Re: Moving on to a round house kick (forked from Re: JavaOne roundup?)

2013-09-30 Thread Anton Epple
Hi guys,

 I understand your frustration about the cancelled sessions, and I share it. 
But when I talk to the engineers and see their posts here, they're clearly 
interested in the same stuff we'd like to see in JavaFX. I guess nobody was 
more frustrated that these sessions were cancelled than the engineers who 
submitted them. If you want to talk about something new and exiting you will 
have to let some company lawyers approve it. This takes some time. My guess is, 
that the approval for the talks might not have arrived in time. 

If I was right, and the reason for the talks being removed are just of 
temporary nature, then I guess the best strategy now is to keep calm and carry 
on for a bit. 

Regards

--Toni

P.s.: @Matthias:
Regarding your thoughts about JavaFX in a browser: 
- WORA matters - I think it's the whole point that started this discussion.
- Using Cordova you can package your app as a native app. So you've got a 
working solution, which is admittedly not feature complete and not usable for 
every application, but much better than nothing.
- JavaScript is a huge problem as it leads to ugly unmaintainable code. Right 
now there are tons of projects desperately trying to solve that issue (GWT, 
typescript, ...). bck2brwsr is one of the solutions. It enables you to write 
clean Java(FX) code and still run in the browser without the need to install 
any plugin. So bck2brwsr solves a real world problem. That's why it matters. 


 

Am 30.09.2013 um 14:03 schrieb Matthias Hänel hae...@ultramixer.com:

 Hi,
 
 
 @Felix: you are kidding are you? We cannot take another breath without 
 choking on it. Sure there
 are many positive things about JavaFX but in the real world I can't be happy 
 over and over again about 
 the same things. A university can just devlop until a certain point, but we 
 have a running bussiness
 where we need to decide the future of the underlaying technology.
 
 This is my very first post to this mailing list. My collegue tobi is an 
 active member of this community.
 He is head of the java devlopement department in our company and I am the 
 counterpart by managing the 
 backend native codes and the interfacing to JNI/Java for the upper layers. 
 Since Javafx could be a game changer for our company we have had internal 
 workshops for the developers 
 to get a common sense about the furture of development directions. This 
 summer we focused our development
 on JavaFX for further products. This meant reworking all UI-stuff, cleaning 
 APIs and fixing JNI for java8.
 
 Tobi was soo excited to see the new technologies and his presentation to our 
 fellow developers has been
 more than ethusiastic.

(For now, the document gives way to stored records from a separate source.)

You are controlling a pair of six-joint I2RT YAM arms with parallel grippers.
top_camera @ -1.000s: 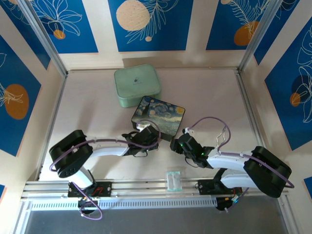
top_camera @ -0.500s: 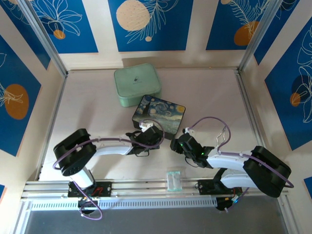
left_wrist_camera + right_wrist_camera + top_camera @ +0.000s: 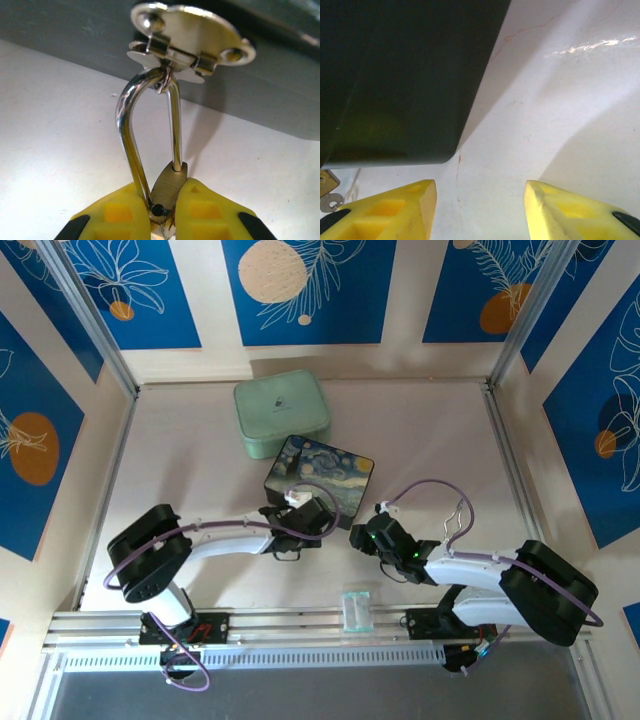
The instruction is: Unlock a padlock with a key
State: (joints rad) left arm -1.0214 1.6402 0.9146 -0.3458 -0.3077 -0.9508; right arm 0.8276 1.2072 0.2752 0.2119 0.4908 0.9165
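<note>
Padlock [image 3: 169,186] on box [image 3: 322,472] hasp [image 3: 192,35], within left claw [image 3: 162,216]; key [image 3: 330,202] perhaps beside.

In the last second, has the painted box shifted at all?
Yes. The painted box slid slightly left in the overhead view, judged against the green case, which stayed put.

I can read no word, number or brand anywhere. The mint-green case [image 3: 282,414], at 11 o'clock from the painted box [image 3: 322,472] on the tabletop [image 3: 430,440], carries a small dark emblem on its lid, too small to make out. The painted box shows swirling night-sky artwork without legible lettering.
</note>
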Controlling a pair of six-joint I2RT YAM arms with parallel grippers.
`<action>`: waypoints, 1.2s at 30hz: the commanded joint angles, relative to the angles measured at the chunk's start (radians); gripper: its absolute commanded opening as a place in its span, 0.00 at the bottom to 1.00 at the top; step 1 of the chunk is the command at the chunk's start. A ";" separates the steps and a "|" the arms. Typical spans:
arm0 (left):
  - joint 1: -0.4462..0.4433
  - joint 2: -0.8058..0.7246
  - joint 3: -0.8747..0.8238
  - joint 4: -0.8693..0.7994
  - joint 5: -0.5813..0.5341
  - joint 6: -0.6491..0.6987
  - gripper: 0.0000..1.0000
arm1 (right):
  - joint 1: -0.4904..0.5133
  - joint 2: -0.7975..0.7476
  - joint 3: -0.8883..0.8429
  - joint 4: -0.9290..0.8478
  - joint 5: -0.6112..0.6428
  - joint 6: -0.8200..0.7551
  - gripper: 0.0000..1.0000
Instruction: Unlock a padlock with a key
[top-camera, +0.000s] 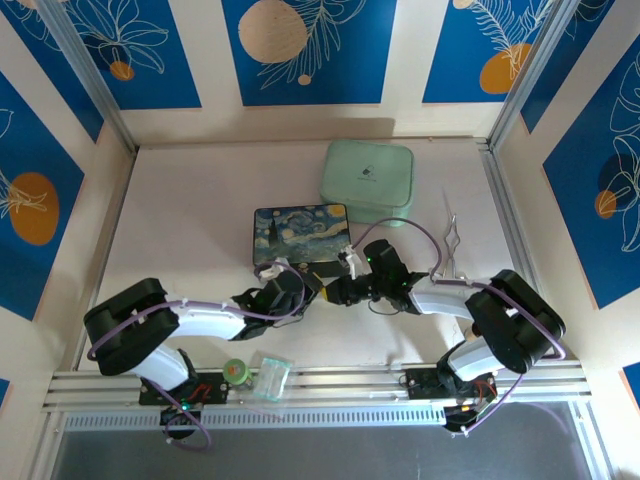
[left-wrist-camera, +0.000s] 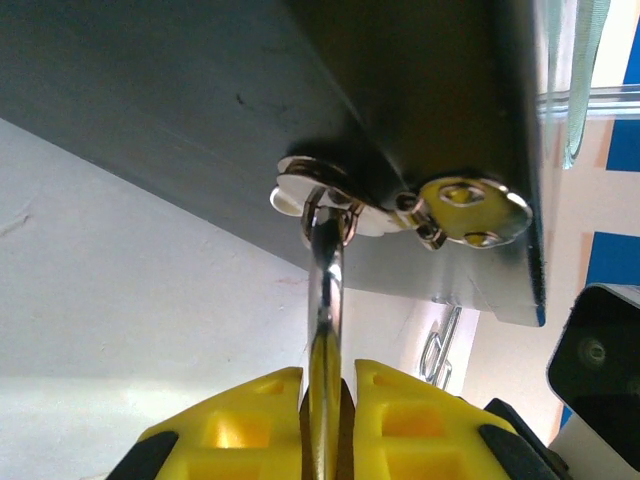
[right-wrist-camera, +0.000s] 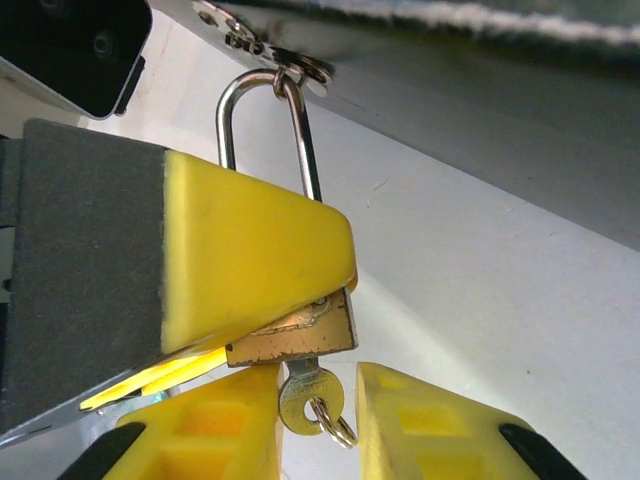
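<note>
The brass padlock (right-wrist-camera: 296, 337) hangs by its silvery shackle (right-wrist-camera: 262, 130) from the latch ring (right-wrist-camera: 295, 68) of the painted box (top-camera: 300, 232). My left gripper (left-wrist-camera: 328, 400) is shut on the padlock; its yellow finger (right-wrist-camera: 250, 250) covers most of the body. Seen edge-on in the left wrist view, the shackle (left-wrist-camera: 325, 270) rises to the latch (left-wrist-camera: 320, 200). The silvery key (right-wrist-camera: 308, 392) sits in the keyhole under the padlock, with a small ring on its head. My right gripper (right-wrist-camera: 315, 385) is open around the key head. The two grippers meet in front of the box, left gripper (top-camera: 305, 290) and right gripper (top-camera: 340, 290).
A mint-green case (top-camera: 367, 180) stands behind the box. A long bent wire (top-camera: 450, 240) lies to the right, and the bent wire (left-wrist-camera: 440, 345) also shows past the box corner. A small bottle (top-camera: 235, 372) and a clear cup (top-camera: 272, 378) sit on the front rail.
</note>
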 joint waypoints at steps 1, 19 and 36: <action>-0.006 -0.005 -0.018 0.042 0.053 0.006 0.00 | -0.041 0.027 -0.012 -0.014 0.097 0.038 0.24; -0.006 -0.001 -0.030 0.067 0.054 -0.003 0.00 | -0.069 0.044 -0.016 0.007 0.084 0.174 0.29; -0.006 0.000 -0.035 0.062 0.044 -0.004 0.00 | -0.053 0.020 -0.035 0.028 0.079 0.159 0.38</action>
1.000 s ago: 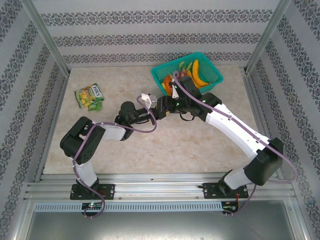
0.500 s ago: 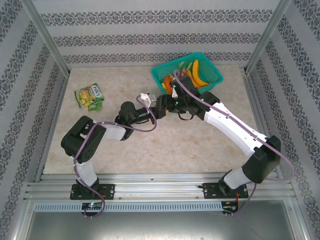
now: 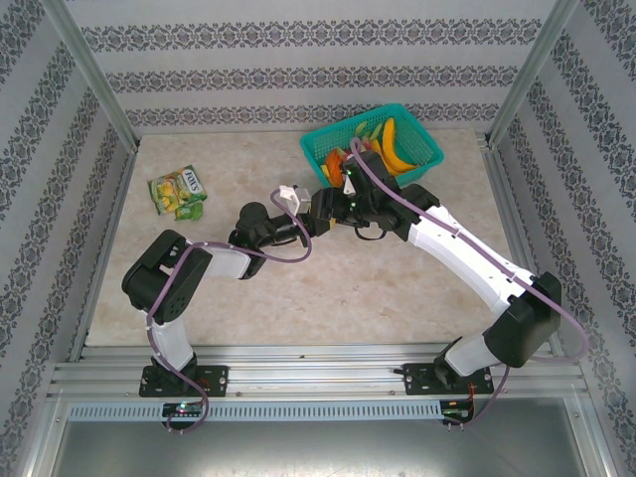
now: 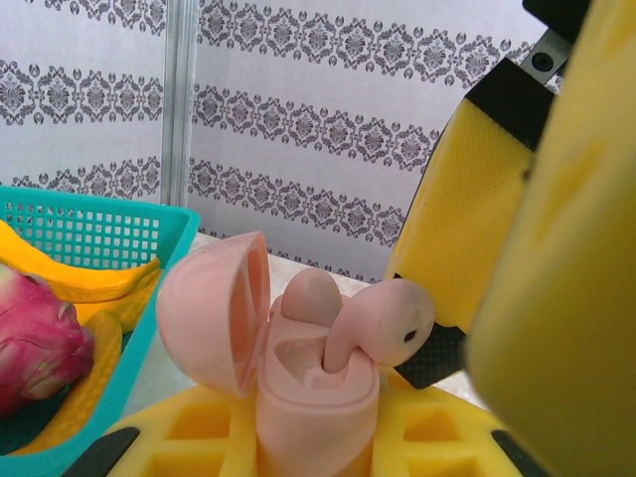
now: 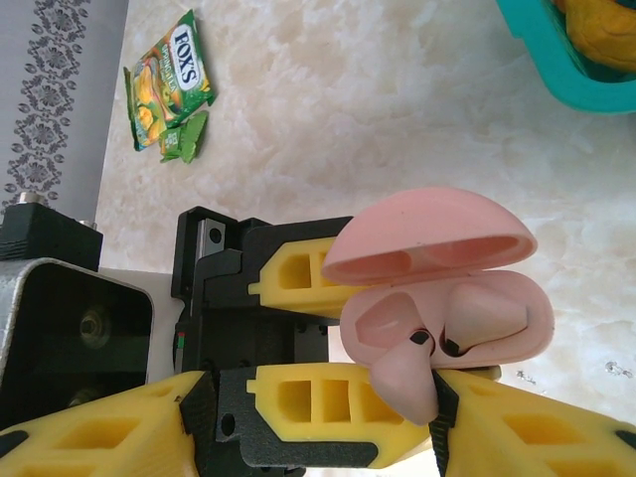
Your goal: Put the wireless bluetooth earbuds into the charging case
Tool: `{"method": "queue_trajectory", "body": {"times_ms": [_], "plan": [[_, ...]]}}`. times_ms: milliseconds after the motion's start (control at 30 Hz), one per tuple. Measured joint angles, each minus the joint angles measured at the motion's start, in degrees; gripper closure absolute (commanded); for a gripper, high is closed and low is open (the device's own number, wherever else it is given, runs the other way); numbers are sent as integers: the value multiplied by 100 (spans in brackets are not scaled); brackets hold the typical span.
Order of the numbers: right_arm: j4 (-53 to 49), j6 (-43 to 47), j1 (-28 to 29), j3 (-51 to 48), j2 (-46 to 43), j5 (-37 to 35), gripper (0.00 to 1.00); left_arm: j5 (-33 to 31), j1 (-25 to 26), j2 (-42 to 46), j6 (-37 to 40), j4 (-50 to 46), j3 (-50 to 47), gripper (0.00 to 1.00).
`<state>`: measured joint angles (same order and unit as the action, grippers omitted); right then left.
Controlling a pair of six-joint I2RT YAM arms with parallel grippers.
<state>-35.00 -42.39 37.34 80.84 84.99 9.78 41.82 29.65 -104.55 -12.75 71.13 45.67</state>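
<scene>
My left gripper [image 4: 308, 442] is shut on the base of a pale pink charging case [image 4: 308, 397], held upright with its lid [image 4: 214, 313] swung open. One pink earbud [image 4: 308, 296] sits in its slot. A second pink earbud [image 4: 383, 323] leans with its stem in the other slot and its head sticking out. In the right wrist view this earbud [image 5: 407, 373] rests against one pad of my right gripper [image 5: 318, 407]. That gripper's jaws stand wide apart, either side of a left finger [image 5: 328, 397]. In the top view both grippers [image 3: 323, 211] meet above mid-table.
A teal basket [image 3: 417, 129] of fruit stands at the back right, close behind the grippers. Its wall [image 4: 89, 229] is in the left wrist view. A green candy bag [image 3: 179, 189] lies at the back left.
The right wrist has shifted slightly at the case. The left arm and the case have stayed put.
</scene>
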Motion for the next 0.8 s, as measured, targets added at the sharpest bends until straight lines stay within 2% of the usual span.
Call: {"method": "queue_trajectory", "body": {"times_ms": [800], "plan": [[68, -527, 4, 2, -114, 210, 41, 13, -2, -42, -83, 225, 9, 100]]}}
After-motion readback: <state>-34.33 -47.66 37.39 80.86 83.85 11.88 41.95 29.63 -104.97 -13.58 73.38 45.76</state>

It sounded almost like the old dream 
 code-once-run-anywhere comes true. The closer 
 JavaOne got and the more session of interest for us has been canceled, the 
 more we got fed up over here.
 As a result non of the session that had been a sort of interest for us had 
 been held. Just to summarize
 our feeling about that, we are taking this really personally. There is 
 investment of money and time on 
 one side and on the other side it is personal investment into a future 
 technology.
 
 
 I would like to give you an overview of the things that happend and how they 
 appear over here.
 
 What did we heard over here from JavaOne?
 
 1. JavaFX is still in development
 2. Dukepad is released
 3. Oracle wong a sailing cup
 (4. Javafx runs in a browser)
 
 
 I'll start at the bottom:
 
 (4. When Javafx runs in a browser, why do I need it? I could use JavaScript 
 and web technologies as well.
 This is quite a failure of time investment. Sure write-once-run-anywhere 
 applies but all tough real world 
 applications are not buildable since there is no native interfacing and won't 
 be cross platform in the near future.)
 
 3. Larry Ellison spent 200 million dollar to win a sailing cup. 
 I don't want to image what Oracle could have been done to revolutionize the 
 world. I don't speak only about JavaFX,
 there is a lot to be done with the right power. But doesn't lead to much here.
 
 2. Wow, there is a JavaFX enabled Dukepad. Beeing a soldering nerd myself, 
 hacking firmware and much cool stuff
 in my spare time it really kicked me in the first place. Then I grounded when 
 I have seen that it was a childish puzzle
 with lego blocks. The longer I think about that, the longer I am getting 
 angry to see a 100 men powered development 
 team to build a demo on a demo board for a hand full nerds. Well that would 
 be ok, if Oracle said that this is a demo
 on a prototyping board and the important platforms will follow soon. No word 
 about iOS, Android, Windows8. 
 Do you really believe that there are many people to build a Tablet like this? 
 I am really sure non of the major 
 hardware manufacturer will build a tablet on top of this platform soon since 
 Android is also free to us and is 
 much more attractive to the end-user. The only thing that I can image is that 
 Oracle comes 

How do non-authors report bugs?

2013-09-30 Thread Pete Brunet
For those without JBS accounts what is the right web site to use to
report bugs?


Re: How do non-authors report bugs?

2013-09-30 Thread Kevin Rushforth
FX does not use JBS -- we have a separate JIRA instance. Your question 
is probably best asked on an OpenJDK alias.


-- Kevin


Pete Brunet wrote:

For those without JBS accounts what is the right web site to use to
report bugs?
  


Re: How do non-authors report bugs?

2013-09-30 Thread Pete Brunet
Sorry for the spam Kevin.  Yes, I asked this on the wrong list.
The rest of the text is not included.